> Exercise goal: In the copy, every line of the material that follows must appear exactly, and no pictures should.

> Dataset excerpt:
________

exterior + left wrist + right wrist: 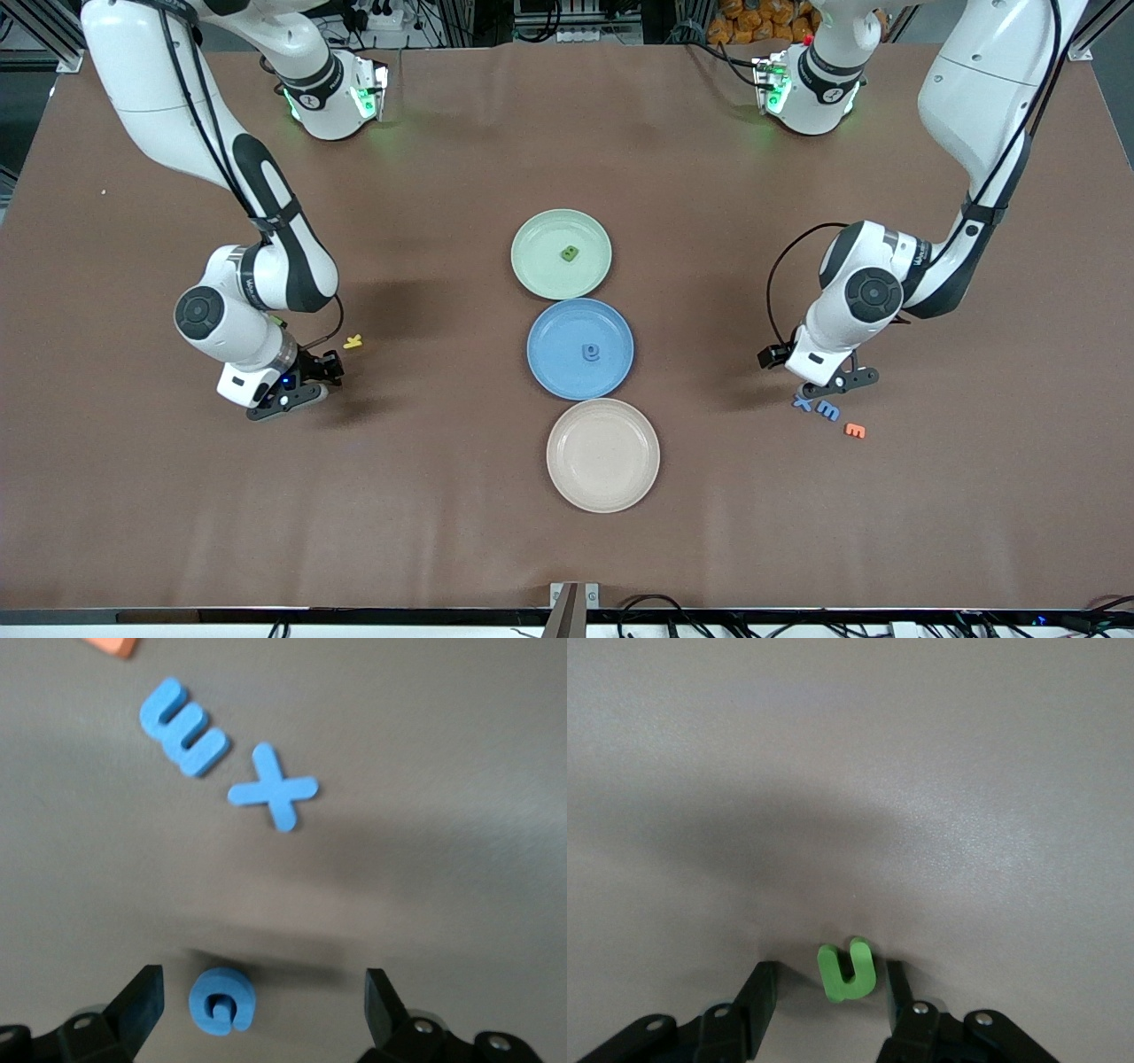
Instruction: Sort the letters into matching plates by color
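Observation:
The pale green plate (532, 232) holds one green letter (569, 254). Nearer the front camera, the blue plate (554, 323) holds one blue letter (591, 353). My right gripper (306, 383) is low over the table at the right arm's end. Its jaws (830, 992) stand partly open around a green U letter (846, 970), one finger close against it, the other apart. My left gripper (833, 385) is down at the left arm's end, wide open (264, 1005) around a round blue letter (221, 1000). A blue X (273, 796) and a blue E (184, 726) lie just past it.
A beige plate (576, 492) sits nearest the front camera, in line with the other two. A yellow letter (353, 340) lies beside my right gripper. An orange letter (855, 431) lies next to the blue E (829, 410) and blue X (802, 403).

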Robot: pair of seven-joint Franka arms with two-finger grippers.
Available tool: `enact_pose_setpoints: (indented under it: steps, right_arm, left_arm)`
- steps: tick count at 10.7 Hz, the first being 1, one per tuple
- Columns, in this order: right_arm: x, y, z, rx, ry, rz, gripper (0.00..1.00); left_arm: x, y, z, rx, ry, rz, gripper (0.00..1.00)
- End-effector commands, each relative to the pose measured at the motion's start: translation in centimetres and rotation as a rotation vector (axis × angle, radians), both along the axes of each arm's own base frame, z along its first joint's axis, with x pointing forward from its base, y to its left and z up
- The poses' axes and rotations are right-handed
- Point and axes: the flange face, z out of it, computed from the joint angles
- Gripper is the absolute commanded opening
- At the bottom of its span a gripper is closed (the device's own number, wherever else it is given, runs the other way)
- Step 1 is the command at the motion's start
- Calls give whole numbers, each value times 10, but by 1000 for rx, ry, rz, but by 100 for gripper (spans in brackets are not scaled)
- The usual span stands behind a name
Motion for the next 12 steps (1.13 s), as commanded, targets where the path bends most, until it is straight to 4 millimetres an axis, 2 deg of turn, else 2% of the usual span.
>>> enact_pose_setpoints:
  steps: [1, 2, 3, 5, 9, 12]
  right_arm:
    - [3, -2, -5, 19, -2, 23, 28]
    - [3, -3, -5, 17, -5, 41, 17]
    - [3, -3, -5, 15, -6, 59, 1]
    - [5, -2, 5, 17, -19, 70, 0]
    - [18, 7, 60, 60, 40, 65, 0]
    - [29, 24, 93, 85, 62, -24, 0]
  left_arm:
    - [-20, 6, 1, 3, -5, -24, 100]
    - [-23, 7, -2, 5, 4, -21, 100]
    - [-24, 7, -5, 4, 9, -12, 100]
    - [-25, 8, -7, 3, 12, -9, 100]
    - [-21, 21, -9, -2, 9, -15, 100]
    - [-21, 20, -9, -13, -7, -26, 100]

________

> Response below:
exterior + left wrist + right wrist: 
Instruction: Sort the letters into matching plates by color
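Observation:
The pale green plate (532, 232) holds one green letter (569, 254). Nearer the front camera, the blue plate (554, 323) holds one blue letter (591, 353). My right gripper (306, 383) is low over the table at the right arm's end. Its jaws (830, 992) stand partly open around a green U letter (846, 970), one finger close against it, the other apart. My left gripper (833, 385) is down at the left arm's end, wide open (264, 1005) around a round blue letter (221, 1000). A blue X (273, 796) and a blue E (184, 726) lie just past it.
A beige plate (576, 492) sits nearest the front camera, in line with the other two. A yellow letter (353, 340) lies beside my right gripper. An orange letter (855, 431) lies next to the blue E (829, 410) and blue X (802, 403).
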
Robot: pair of seven-joint Franka arms with two-finger grippers.
Available tool: `enact_pose_setpoints: (indented under it: steps, right_arm, left_arm)`
- steps: tick count at 10.7 Hz, the first being 1, one per tuple
- Columns, in this order: right_arm: x, y, z, rx, ry, rz, gripper (0.00..1.00); left_arm: x, y, z, rx, ry, rz, gripper (0.00..1.00)
- End-effector commands, each relative to the pose measured at the motion's start: translation in centimetres and rotation as a rotation vector (axis × angle, radians), both along the axes of each arm's own base frame, z along its first joint's axis, with x pointing forward from its base, y to its left and z up
- The poses' axes and rotations are right-handed
- Point and axes: the flange face, z out of it, computed from the joint angles
- Gripper is the absolute commanded opening
- At the bottom of its span a gripper is closed (the device's own number, wherever else it is given, runs the other way)
- Step 1 is the command at the motion's start
- Calls give whole numbers, each value times 10, but by 1000 for rx, ry, rz, but by 100 for gripper (spans in brackets are not scaled)
- The usual span stands behind a name
Motion for the next 12 steps (1.13 s), as commanded, targets where the path bends most, until it is straight to 4 millimetres an axis, 2 deg of turn, else 2% of the usual span.
>>> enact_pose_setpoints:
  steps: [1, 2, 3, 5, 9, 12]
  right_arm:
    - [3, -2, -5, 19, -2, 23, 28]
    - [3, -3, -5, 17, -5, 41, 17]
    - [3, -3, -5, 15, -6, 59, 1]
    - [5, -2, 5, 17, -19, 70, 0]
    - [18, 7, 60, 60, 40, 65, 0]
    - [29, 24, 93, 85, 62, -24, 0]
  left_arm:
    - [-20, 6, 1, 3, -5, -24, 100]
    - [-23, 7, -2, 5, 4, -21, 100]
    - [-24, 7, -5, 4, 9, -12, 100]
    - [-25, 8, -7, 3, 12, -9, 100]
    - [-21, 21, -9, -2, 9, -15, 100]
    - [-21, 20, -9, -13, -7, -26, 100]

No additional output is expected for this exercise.